• [Description of the task] As you work through the listing, transcribe every line exactly as it reads.

• [Data records]
↓↓↓

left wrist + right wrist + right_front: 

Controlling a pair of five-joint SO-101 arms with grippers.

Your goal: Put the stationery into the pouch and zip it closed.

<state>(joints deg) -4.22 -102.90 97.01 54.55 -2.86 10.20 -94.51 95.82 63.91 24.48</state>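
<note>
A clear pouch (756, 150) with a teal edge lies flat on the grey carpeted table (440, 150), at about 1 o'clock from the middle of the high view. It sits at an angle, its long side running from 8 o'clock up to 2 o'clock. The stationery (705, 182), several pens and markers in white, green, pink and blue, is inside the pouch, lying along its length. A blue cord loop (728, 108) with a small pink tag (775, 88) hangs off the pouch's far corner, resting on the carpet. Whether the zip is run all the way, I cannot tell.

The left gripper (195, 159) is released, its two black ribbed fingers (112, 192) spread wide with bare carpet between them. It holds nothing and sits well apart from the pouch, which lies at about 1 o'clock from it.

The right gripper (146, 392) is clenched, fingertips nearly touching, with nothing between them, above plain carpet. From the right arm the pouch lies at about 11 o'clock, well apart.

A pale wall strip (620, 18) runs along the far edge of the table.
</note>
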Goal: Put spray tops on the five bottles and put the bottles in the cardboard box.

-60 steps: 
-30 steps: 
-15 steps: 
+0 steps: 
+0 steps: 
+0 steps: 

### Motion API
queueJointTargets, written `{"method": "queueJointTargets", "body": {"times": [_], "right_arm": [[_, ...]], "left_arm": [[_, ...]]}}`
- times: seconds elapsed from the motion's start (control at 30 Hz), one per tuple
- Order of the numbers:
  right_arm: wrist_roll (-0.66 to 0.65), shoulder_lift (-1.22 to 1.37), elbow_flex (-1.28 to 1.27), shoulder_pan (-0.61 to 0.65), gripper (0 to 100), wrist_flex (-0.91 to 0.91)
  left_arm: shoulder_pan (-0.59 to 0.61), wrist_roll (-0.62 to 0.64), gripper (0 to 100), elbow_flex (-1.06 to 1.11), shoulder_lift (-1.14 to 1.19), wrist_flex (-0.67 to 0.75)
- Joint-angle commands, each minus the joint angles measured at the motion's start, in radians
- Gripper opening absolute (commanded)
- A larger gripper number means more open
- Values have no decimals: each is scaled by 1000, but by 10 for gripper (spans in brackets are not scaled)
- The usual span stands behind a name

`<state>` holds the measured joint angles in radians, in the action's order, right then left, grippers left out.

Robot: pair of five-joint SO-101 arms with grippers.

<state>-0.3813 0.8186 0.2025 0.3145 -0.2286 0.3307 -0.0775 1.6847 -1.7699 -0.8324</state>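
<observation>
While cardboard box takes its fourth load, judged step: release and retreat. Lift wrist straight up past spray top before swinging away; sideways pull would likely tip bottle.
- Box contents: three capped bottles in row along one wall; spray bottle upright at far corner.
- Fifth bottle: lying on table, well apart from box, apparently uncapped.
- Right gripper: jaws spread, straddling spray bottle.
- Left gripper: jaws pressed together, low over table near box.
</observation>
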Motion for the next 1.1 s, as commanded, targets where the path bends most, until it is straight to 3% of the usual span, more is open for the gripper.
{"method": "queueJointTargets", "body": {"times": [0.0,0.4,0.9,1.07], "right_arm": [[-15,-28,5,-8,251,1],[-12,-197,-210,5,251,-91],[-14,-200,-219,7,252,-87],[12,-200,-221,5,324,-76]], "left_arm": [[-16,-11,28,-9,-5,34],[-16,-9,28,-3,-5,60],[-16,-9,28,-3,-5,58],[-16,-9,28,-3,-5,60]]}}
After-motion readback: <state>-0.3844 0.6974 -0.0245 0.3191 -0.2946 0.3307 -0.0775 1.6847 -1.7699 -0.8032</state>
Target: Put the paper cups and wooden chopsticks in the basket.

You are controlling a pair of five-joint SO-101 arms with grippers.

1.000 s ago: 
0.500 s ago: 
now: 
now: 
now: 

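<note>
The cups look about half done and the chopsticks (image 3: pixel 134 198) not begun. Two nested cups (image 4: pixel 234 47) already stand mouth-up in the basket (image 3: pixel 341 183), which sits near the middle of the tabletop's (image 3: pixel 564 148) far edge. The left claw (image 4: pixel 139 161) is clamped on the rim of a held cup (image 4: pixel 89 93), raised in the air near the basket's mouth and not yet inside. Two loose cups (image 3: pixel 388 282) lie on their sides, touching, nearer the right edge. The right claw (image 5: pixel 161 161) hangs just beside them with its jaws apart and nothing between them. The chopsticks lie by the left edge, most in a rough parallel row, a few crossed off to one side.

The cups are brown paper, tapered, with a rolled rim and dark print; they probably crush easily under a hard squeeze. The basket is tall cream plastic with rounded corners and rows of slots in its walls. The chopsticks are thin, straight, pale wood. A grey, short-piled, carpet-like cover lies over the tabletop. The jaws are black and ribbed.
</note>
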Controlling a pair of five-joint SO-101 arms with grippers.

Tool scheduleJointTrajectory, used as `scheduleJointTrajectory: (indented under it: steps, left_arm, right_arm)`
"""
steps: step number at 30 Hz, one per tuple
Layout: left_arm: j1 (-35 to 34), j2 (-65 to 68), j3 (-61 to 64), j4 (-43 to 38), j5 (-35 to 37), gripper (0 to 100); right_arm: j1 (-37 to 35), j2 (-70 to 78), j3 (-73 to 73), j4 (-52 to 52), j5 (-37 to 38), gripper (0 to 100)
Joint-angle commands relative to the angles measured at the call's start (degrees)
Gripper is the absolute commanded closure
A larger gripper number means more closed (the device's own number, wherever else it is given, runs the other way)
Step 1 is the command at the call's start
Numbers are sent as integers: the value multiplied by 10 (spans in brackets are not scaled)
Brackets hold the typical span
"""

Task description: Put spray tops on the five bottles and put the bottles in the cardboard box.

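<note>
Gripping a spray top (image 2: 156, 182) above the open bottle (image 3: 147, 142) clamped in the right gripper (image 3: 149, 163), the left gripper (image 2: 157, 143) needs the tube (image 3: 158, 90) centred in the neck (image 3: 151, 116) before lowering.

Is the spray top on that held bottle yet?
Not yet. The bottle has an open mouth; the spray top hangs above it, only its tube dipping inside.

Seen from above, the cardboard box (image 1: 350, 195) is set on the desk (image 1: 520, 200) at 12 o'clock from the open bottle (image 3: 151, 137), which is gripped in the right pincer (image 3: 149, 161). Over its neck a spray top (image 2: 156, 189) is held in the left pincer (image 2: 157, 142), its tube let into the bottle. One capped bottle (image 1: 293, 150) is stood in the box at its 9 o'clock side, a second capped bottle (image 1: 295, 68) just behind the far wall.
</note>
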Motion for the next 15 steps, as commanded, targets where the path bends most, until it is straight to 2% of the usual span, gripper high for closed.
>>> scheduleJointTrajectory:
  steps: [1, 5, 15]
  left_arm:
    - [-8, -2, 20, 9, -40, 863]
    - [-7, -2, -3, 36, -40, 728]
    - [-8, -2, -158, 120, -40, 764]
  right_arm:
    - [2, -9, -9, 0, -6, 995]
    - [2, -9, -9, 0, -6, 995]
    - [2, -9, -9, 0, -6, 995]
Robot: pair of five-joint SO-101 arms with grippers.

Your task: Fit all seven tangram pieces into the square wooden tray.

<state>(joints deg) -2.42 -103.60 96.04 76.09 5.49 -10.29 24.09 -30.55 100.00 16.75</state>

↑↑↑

• [Answer space]
left wrist + right wrist + right_front: 

Controlling a pair of five-joint SO-101 arms with grippers.

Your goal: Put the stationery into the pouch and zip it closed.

<state>(joints deg) -4.22 -102.90 97.01 54.55 -2.86 10.20 -94.51 95.82 63.91 24.48</state>
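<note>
A clear pouch (756, 150) with a teal edge lies flat on the grey carpeted table (440, 150), at about 1 o'clock from the middle of the high view. It sits at an angle, its long side running from 8 o'clock up to 2 o'clock. The stationery (705, 182), several pens and markers in white, green, pink and blue, is inside the pouch, lying along its length. A blue cord loop (728, 108) with a small pink tag (775, 88) hangs off the pouch's far corner, resting on the carpet. Whether the zip is run all the way, I cannot tell.

The left gripper (195, 159) is released, its two black ribbed fingers (112, 192) spread wide with bare carpet between them. It holds nothing and sits well apart from the pouch, which lies at about 1 o'clock from it.

The right gripper (146, 392) is clenched, fingertips nearly touching, with nothing between them, above plain carpet. From the right arm the pouch lies at about 11 o'clock, well apart.

A pale wall strip (620, 18) runs along the far edge of the table.
</note>
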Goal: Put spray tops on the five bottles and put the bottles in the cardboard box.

-60 steps: 
-30 steps: 
-15 steps: 
+0 steps: 
+0 steps: 
+0 steps: 

### Motion API
queueJointTargets, written `{"method": "queueJointTargets", "body": {"times": [_], "right_arm": [[_, ...]], "left_arm": [[_, ...]]}}`
- times: seconds elapsed from the motion's start (control at 30 Hz), one per tuple
- Order of the numbers:
  right_arm: wrist_roll (-0.66 to 0.65), shoulder_lift (-1.22 to 1.37), elbow_flex (-1.28 to 1.27), shoulder_pan (-0.61 to 0.65), gripper (0 to 100), wrist_flex (-0.91 to 0.91)
  left_arm: shoulder_pan (-0.59 to 0.61), wrist_roll (-0.62 to 0.64), gripper (0 to 100), elbow_flex (-1.06 to 1.11), shoulder_lift (-1.14 to 1.19), wrist_flex (-0.67 to 0.75)
- Joint-angle commands, each minus the joint angles measured at the motion's start, in radians
- Gripper opening absolute (commanded)
- A larger gripper number means more open
- Values have no decimals: each is scaled by 1000, but by 10 for gripper (spans in brackets are not scaled)
- The usual span stands behind a name

`<state>` holds the measured joint angles in radians, in the action's order, right then left, grippers left out.

Robot: pair of five-joint SO-101 arms with grippers.

<state>-0.3813 0.8186 0.2025 0.3145 -0.2286 0.3307 -0.0775 1.6847 -1.7699 -0.8324</state>
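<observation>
While cardboard box takes its fourth load, judged step: release and retreat. Lift wrist straight up past spray top before swinging away; sideways pull would likely tip bottle.
- Box contents: three capped bottles in row along one wall; spray bottle upright at far corner.
- Fifth bottle: lying on table, well apart from box, apparently uncapped.
- Right gripper: jaws spread, straddling spray bottle.
- Left gripper: jaws pressed together, low over table near box.
</observation>
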Motion for the next 1.1 s, as commanded, targets where the path bends most, until it is straight to 3% of the usual span, more is open for the gripper.
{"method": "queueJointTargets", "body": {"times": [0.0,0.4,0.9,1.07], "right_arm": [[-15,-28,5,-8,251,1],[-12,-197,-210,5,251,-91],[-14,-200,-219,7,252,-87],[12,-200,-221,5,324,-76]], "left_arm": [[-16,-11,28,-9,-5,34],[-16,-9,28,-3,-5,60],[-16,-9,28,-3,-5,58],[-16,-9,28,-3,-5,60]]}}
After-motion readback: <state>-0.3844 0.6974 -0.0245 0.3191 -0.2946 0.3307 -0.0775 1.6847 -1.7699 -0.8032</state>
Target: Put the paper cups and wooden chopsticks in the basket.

You are controlling a pair of five-joint SO-101 arms with grippers.

1.000 s ago: 
0.500 s ago: 
now: 
now: 
now: 

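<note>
The cups look about half done and the chopsticks (image 3: pixel 134 198) not begun. Two nested cups (image 4: pixel 234 47) already stand mouth-up in the basket (image 3: pixel 341 183), which sits near the middle of the tabletop's (image 3: pixel 564 148) far edge. The left claw (image 4: pixel 139 161) is clamped on the rim of a held cup (image 4: pixel 89 93), raised in the air near the basket's mouth and not yet inside. Two loose cups (image 3: pixel 388 282) lie on their sides, touching, nearer the right edge. The right claw (image 5: pixel 161 161) hangs just beside them with its jaws apart and nothing between them. The chopsticks lie by the left edge, most in a rough parallel row, a few crossed off to one side.

The cups are brown paper, tapered, with a rolled rim and dark print; they probably crush easily under a hard squeeze. The basket is tall cream plastic with rounded corners and rows of slots in its walls. The chopsticks are thin, straight, pale wood. A grey, short-piled, carpet-like cover lies over the tabletop. The jaws are black and ribbed.
</note>
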Controlling a pair of five-joint SO-101 arms with grippers.

Tool scheduleJointTrajectory, used as `scheduleJointTrajectory: (indented under it: steps, left_arm, right_arm)`
"""
steps: step number at 30 Hz, one per tuple
Layout: left_arm: j1 (-35 to 34), j2 (-65 to 68), j3 (-61 to 64), j4 (-43 to 38), j5 (-35 to 37), gripper (0 to 100); right_arm: j1 (-37 to 35), j2 (-70 to 78), j3 (-73 to 73), j4 (-52 to 52), j5 (-37 to 38), gripper (0 to 100)
Joint-angle commands relative to the angles measured at the call's start (degrees)
Gripper is the absolute commanded closure
A larger gripper number means more closed (the device's own number, wherever else it is given, runs the other way)
Step 1 is the command at the call's start
Numbers are sent as integers: the value multiplied by 10 (spans in brackets are not scaled)
Brackets hold the typical span
"""

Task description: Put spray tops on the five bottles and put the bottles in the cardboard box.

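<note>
Gripping a spray top (image 2: 156, 182) above the open bottle (image 3: 147, 142) clamped in the right gripper (image 3: 149, 163), the left gripper (image 2: 157, 143) needs the tube (image 3: 158, 90) centred in the neck (image 3: 151, 116) before lowering.

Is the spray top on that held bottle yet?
Not yet. The bottle has an open mouth; the spray top hangs above it, only its tube dipping inside.

Seen from above, the cardboard box (image 1: 350, 195) is set on the desk (image 1: 520, 200) at 12 o'clock from the open bottle (image 3: 151, 137), which is gripped in the right pincer (image 3: 149, 161). Over its neck a spray top (image 2: 156, 189) is held in the left pincer (image 2: 157, 142), its tube let into the bottle. One capped bottle (image 1: 293, 150) is stood in the box at its 9 o'clock side, a second capped bottle (image 1: 295, 68) just behind the far wall.
</note>
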Motion for the next 15 steps, as commanded, targets where the path bends most, until it is straight to 2% of the usual span, gripper high for closed.
>>> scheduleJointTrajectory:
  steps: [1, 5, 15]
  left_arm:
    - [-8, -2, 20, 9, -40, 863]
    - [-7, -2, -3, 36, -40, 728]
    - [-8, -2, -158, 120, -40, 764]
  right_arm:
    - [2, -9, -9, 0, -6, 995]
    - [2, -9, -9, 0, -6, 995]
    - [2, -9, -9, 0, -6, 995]
Robot: pair of five-joint SO-101 arms with grippers.

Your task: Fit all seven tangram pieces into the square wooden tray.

<state>(joints deg) -2.42 -103.60 96.04 76.09 5.49 -10.29 24.09 -30.55 100.00 16.75</state>

What came before makes up the full response.